Your task is to help Vision navigate through the illusionary puzzle, find the correct sequence of keys to unlock the doors, and reach the treasure. We can encode this problem as an EXP-Space problem.

Let's assume the puzzle consists of a graph representing the rooms, doors, and keys. Each room is represented as a node in the graph, while the doors and keys are represented as edges between nodes. The puzzle solution involves finding a path through the graph that connects the starting room to the treasure room, while collecting and using the correct keys to unlock the doors along the way.

To solve this EXP-Space problem, we can use a backtracking algorithm combined with pruning techniques. We will systematically generate and explore all possible paths through the graph, checking if each path leads from the starting room to the treasure room while satisfying the conditions of key usage and door unlocking.

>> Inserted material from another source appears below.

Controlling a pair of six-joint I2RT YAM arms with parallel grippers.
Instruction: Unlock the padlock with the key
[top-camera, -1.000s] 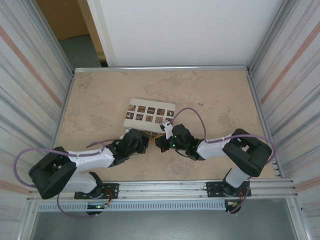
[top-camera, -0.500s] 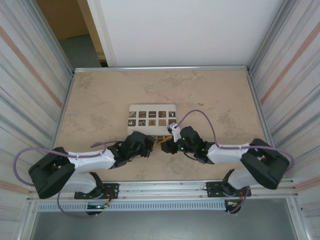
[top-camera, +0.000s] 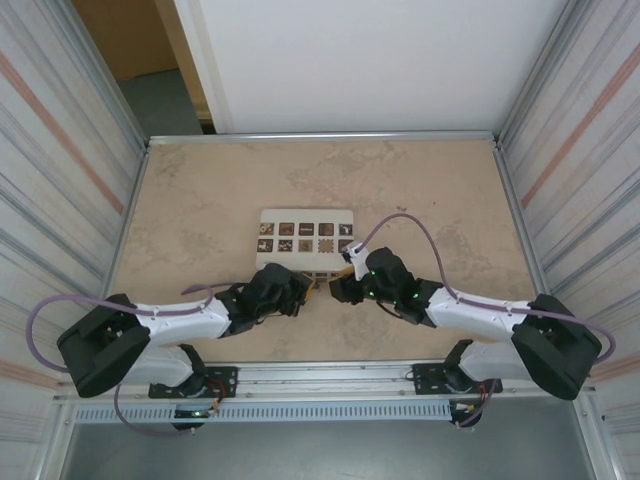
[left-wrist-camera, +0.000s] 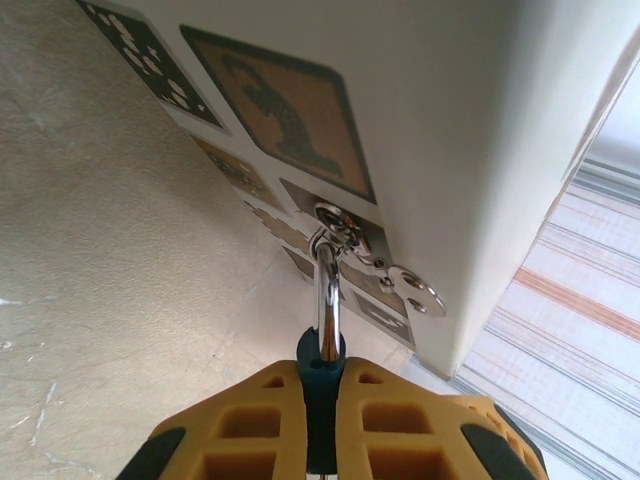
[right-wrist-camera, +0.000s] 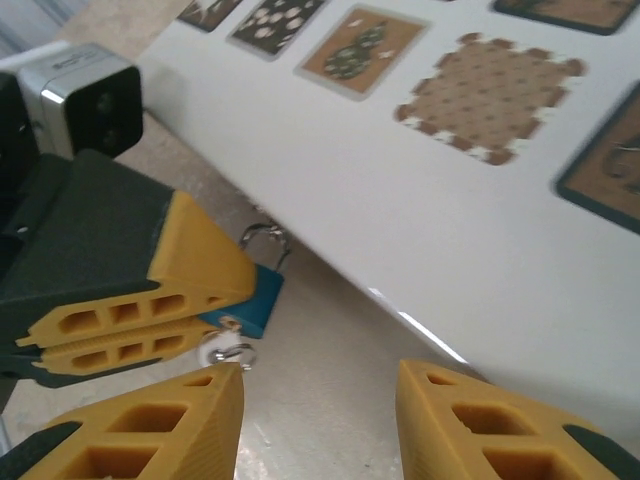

Pruning techniques can be applied to eliminate certain branches of the search tree based on early failures or constraints.'''



def solve_illusionary_puzzle(graph, start, treasure):
    def backtrack(current_room, keys_collected, path):
        if current_room == treasure:
            return path
        
        for next_room in graph[current_room]:
            door = (current_room, next_room)
            required_key = graph.edges[door]['key']
            
            if required_key in keys_collected:
                new_keys_collected = keys_collected.copy()
                new_keys_collected.remove(required_key)
                new_path = path + [door]
                
                result = backtrack(next_room, new_keys_collected, new_path)
                if result:
                    return result
        
        return None
    
    return backtrack(start, set(), [])

# Example usage
import networkx as nx

# Create the illusionary puzzle graph
graph = nx.Graph()
graph.add_edge('Room 1', 'Room 2', key='Key A')
graph.add_edge('Room 2', 'Room 3', key='Key B')
graph.add_edge('Room 2', 'Room 4', key='Key C')
graph.add_edge('Room 3', 'Room 5', key='Key C')
graph.add_edge('Room 4', 'Room 5', key='Key B')
graph.add_edge('Room 4', 'Room 6', key='Key D')
graph.add_edge('Room 5', 'Treasure Room', key='Key D')

start = 'Room 1'
treasure = 'Treasure Room'

path = solve_illusionary_puzzle(graph, start, treasure)
if path:
    print("The path to the treasure is:")
    for door in path:
        print(door)
else:
    print("No valid path to the treasure exists.")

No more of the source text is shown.